▶ **What you should do**
Pictures aside, the data must be reproduced exactly.

▶ **The data**
※

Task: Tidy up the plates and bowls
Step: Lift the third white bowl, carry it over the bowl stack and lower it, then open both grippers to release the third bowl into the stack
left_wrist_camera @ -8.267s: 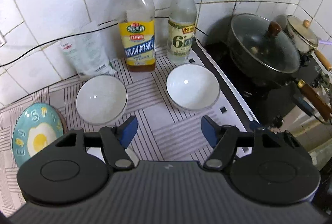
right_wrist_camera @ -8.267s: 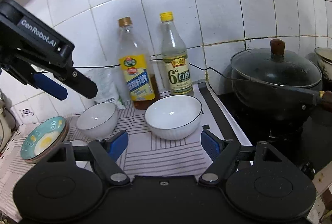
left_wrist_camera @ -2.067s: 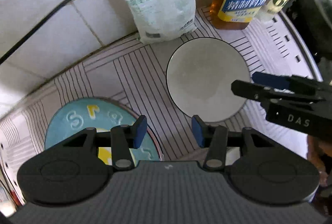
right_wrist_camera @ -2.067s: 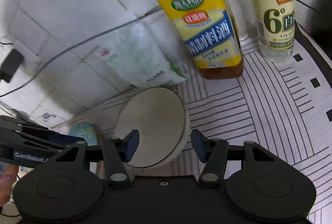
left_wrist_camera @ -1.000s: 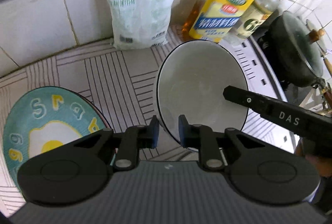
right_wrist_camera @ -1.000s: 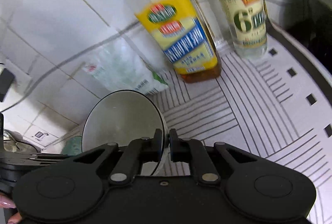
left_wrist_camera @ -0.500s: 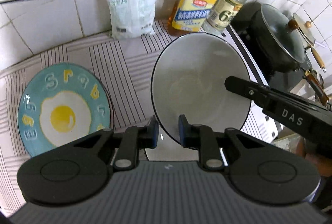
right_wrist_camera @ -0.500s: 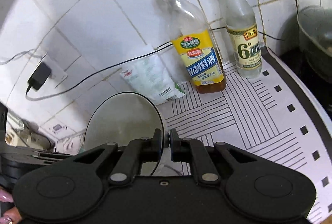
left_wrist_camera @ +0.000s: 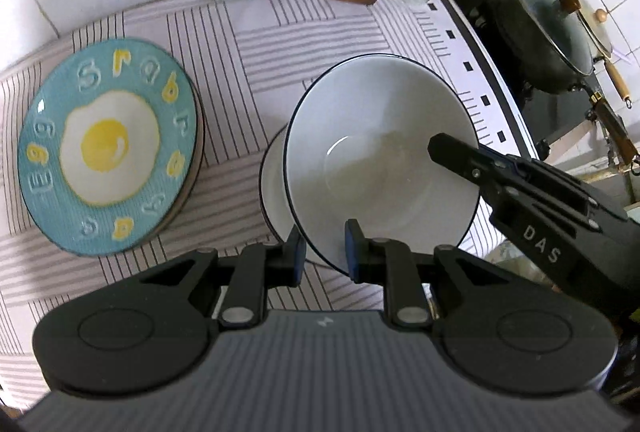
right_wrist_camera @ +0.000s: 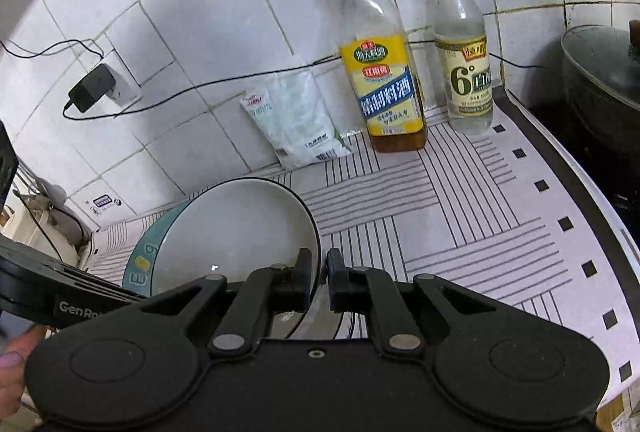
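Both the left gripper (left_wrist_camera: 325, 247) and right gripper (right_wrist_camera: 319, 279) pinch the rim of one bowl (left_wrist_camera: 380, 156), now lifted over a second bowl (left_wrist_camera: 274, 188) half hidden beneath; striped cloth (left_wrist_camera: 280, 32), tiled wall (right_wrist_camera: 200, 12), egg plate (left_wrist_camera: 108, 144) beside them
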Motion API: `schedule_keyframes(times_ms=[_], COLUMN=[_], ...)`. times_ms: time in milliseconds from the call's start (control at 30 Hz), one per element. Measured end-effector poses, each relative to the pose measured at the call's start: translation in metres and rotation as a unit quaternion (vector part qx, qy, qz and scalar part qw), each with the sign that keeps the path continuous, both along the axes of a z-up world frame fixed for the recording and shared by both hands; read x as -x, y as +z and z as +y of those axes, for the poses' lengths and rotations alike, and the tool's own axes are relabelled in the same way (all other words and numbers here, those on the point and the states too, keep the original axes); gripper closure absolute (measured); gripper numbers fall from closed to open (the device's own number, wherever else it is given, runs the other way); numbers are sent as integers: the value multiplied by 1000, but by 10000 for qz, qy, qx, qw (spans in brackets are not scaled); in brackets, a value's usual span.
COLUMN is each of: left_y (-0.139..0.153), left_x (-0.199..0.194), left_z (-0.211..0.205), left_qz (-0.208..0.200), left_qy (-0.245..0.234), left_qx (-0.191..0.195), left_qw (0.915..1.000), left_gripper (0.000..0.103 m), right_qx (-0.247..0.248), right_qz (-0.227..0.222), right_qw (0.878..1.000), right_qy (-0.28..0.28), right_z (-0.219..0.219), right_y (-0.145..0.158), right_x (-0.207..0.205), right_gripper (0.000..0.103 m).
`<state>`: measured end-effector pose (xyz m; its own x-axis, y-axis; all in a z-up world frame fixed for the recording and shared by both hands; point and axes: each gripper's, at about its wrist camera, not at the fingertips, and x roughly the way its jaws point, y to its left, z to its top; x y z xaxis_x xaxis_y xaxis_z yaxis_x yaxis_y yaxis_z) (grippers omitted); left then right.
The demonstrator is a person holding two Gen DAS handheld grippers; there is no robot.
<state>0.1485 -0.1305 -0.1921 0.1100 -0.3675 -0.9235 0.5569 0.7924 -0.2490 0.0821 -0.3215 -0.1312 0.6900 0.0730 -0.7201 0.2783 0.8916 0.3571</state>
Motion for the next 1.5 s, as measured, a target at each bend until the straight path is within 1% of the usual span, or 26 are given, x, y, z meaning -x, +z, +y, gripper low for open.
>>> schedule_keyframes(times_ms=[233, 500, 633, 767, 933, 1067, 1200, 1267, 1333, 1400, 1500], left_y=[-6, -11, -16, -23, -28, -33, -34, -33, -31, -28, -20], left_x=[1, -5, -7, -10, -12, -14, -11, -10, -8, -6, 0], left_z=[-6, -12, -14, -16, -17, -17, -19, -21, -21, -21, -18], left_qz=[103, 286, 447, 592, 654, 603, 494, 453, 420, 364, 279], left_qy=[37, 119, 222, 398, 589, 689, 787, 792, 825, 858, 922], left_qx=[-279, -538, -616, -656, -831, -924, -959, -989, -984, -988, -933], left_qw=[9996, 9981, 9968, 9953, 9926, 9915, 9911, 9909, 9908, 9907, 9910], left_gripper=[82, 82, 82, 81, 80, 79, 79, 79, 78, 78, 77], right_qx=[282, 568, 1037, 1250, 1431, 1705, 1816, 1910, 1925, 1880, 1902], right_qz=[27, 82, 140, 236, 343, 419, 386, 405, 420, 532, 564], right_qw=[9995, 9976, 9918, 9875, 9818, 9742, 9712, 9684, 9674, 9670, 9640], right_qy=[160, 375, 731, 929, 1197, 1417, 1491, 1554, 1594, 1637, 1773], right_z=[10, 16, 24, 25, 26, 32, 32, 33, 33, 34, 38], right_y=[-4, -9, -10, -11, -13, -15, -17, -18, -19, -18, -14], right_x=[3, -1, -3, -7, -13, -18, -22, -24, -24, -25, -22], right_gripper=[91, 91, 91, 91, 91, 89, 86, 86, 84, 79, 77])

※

▶ **The answer**
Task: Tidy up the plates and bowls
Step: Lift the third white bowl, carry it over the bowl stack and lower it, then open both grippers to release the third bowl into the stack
left_wrist_camera @ -8.267s: 
right_wrist_camera @ -8.267s: 
left_wrist_camera @ -2.067s: 
right_wrist_camera @ -2.067s: 
left_wrist_camera @ -1.000s: 
right_wrist_camera @ -1.000s: 
left_wrist_camera @ -0.500s: 
right_wrist_camera @ -0.500s: 
left_wrist_camera @ +0.000s: 
right_wrist_camera @ +0.000s: 
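Both the left gripper (left_wrist_camera: 325, 247) and right gripper (right_wrist_camera: 319, 279) pinch the rim of one bowl (left_wrist_camera: 380, 156), now lifted over a second bowl (left_wrist_camera: 274, 188) half hidden beneath; striped cloth (left_wrist_camera: 280, 32), tiled wall (right_wrist_camera: 200, 12), egg plate (left_wrist_camera: 108, 144) beside them
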Motion API: `schedule_keyframes(times_ms=[_], COLUMN=[_], ...)`. times_ms: time in milliseconds from the call's start (control at 30 Hz), one per element. Measured end-effector poses, each relative to the pose measured at the call's start: translation in metres and rotation as a unit quaternion (vector part qx, qy, qz and scalar part qw), each with the sign that keeps the path continuous, both along the axes of a z-up world frame fixed for the recording and shared by both hands; read x as -x, y as +z and z as +y of those axes, for the poses' lengths and rotations alike, and the tool's own axes are relabelled in the same way (all other words and numbers here, those on the point and the states too, keep the original axes); gripper closure absolute (measured); gripper numbers fall from closed to open (the device's own number, wherever else it is given, runs the other way); numbers are sent as integers: the value multiplied by 1000, but by 10000 for qz, qy, qx, qw (spans in brackets are not scaled); in brackets, a value's usual span.
COLUMN is each of: left_y (-0.139..0.153), left_x (-0.199..0.194), left_z (-0.211..0.205), left_qz (-0.208..0.200), left_qy (-0.245..0.234), left_qx (-0.191..0.195), left_qw (0.915..1.000), left_gripper (0.000..0.103 m), right_qx (-0.247..0.248), right_qz (-0.227..0.222), right_qw (0.878..1.000), right_qy (-0.28..0.28), right_z (-0.219..0.219), right_y (-0.145..0.158), right_x (-0.207..0.205), right_gripper (0.000..0.103 m).
`<state>`: measured end-effector pose (xyz m; its own x-axis, y-axis; all in a z-up world frame fixed for the recording and shared by both hands; point and axes: each gripper's, at about its wrist camera, not at the fingertips, and x roughly the way its jaws point, y to its left, z to its top; x y z xaxis_x xaxis_y xaxis_z yaxis_x yaxis_y yaxis_z) (grippers omitted); left then right.
The demonstrator is a person holding two Gen DAS handheld grippers; there is no robot.
<state>0.1485 -0.1305 -0.1921 0.1100 -0.3675 -0.9235 0.5569 0.7924 -0.2490 0.0821 -0.3215 -0.1312 0.6900 0.0730 -0.7201 0.2783 0.8916 0.3571</state>
Motion for the next 1.5 s, as measured, a target at each bend until the straight path is within 1% of the usual span, or 26 are given, x, y, z meaning -x, +z, +y, gripper low for open.
>>> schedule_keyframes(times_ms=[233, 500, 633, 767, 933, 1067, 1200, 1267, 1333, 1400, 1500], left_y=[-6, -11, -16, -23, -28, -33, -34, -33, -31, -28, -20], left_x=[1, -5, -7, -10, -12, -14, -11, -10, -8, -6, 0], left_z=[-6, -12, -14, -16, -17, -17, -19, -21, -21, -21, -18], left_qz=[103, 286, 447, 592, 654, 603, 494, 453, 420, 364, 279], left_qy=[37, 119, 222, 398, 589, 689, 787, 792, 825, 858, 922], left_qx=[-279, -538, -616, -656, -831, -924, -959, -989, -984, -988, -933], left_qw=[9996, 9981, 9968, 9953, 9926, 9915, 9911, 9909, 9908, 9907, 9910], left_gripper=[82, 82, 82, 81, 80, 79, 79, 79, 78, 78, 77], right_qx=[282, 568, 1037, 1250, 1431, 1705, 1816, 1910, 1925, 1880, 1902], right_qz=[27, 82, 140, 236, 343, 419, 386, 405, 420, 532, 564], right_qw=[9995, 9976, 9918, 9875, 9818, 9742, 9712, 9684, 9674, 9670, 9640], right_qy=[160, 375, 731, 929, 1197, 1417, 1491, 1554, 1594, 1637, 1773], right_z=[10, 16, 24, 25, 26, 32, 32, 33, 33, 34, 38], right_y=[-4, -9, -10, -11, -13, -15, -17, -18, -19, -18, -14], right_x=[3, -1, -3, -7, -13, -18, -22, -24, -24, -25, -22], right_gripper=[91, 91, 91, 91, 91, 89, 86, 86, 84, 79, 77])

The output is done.